TASK DESCRIPTION. Retype, exactly as they stand, the lines from the start of the data to the line that contains "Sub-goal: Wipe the", both ends included. Leave the pictures out.
* * * *
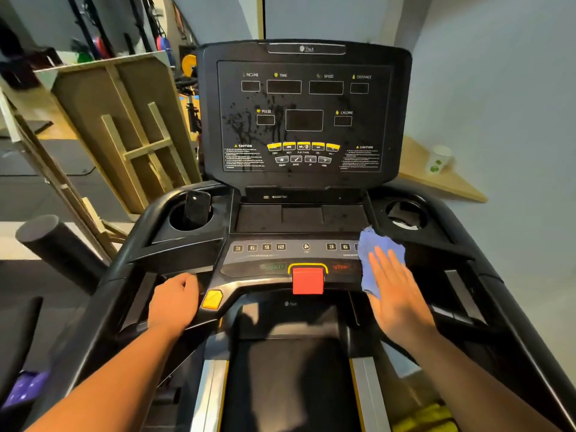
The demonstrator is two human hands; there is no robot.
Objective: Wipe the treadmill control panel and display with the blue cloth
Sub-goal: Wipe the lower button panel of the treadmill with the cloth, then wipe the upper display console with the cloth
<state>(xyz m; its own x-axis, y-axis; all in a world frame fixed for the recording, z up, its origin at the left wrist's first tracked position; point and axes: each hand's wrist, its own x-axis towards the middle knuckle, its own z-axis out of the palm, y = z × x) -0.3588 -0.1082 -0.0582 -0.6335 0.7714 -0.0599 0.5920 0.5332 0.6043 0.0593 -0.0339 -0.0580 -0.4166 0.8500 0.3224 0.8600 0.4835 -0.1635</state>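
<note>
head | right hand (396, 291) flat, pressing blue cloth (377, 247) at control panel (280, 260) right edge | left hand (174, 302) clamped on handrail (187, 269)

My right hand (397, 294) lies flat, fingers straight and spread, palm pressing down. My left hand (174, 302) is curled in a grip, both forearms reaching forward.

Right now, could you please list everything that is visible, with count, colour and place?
display: one, black, upright at centre, dark drip marks on its left part
control panel: one, black, below display
blue cloth: one, right end of panel
red safety key: one, panel front
phone: one, black, left cup holder
paper cup: one, white and green, wooden shelf at right
left hand: grips the left handrail
right hand: flat on cloth
</note>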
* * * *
ANSWER SECTION.
The demonstrator is two human hands; there is no robot.
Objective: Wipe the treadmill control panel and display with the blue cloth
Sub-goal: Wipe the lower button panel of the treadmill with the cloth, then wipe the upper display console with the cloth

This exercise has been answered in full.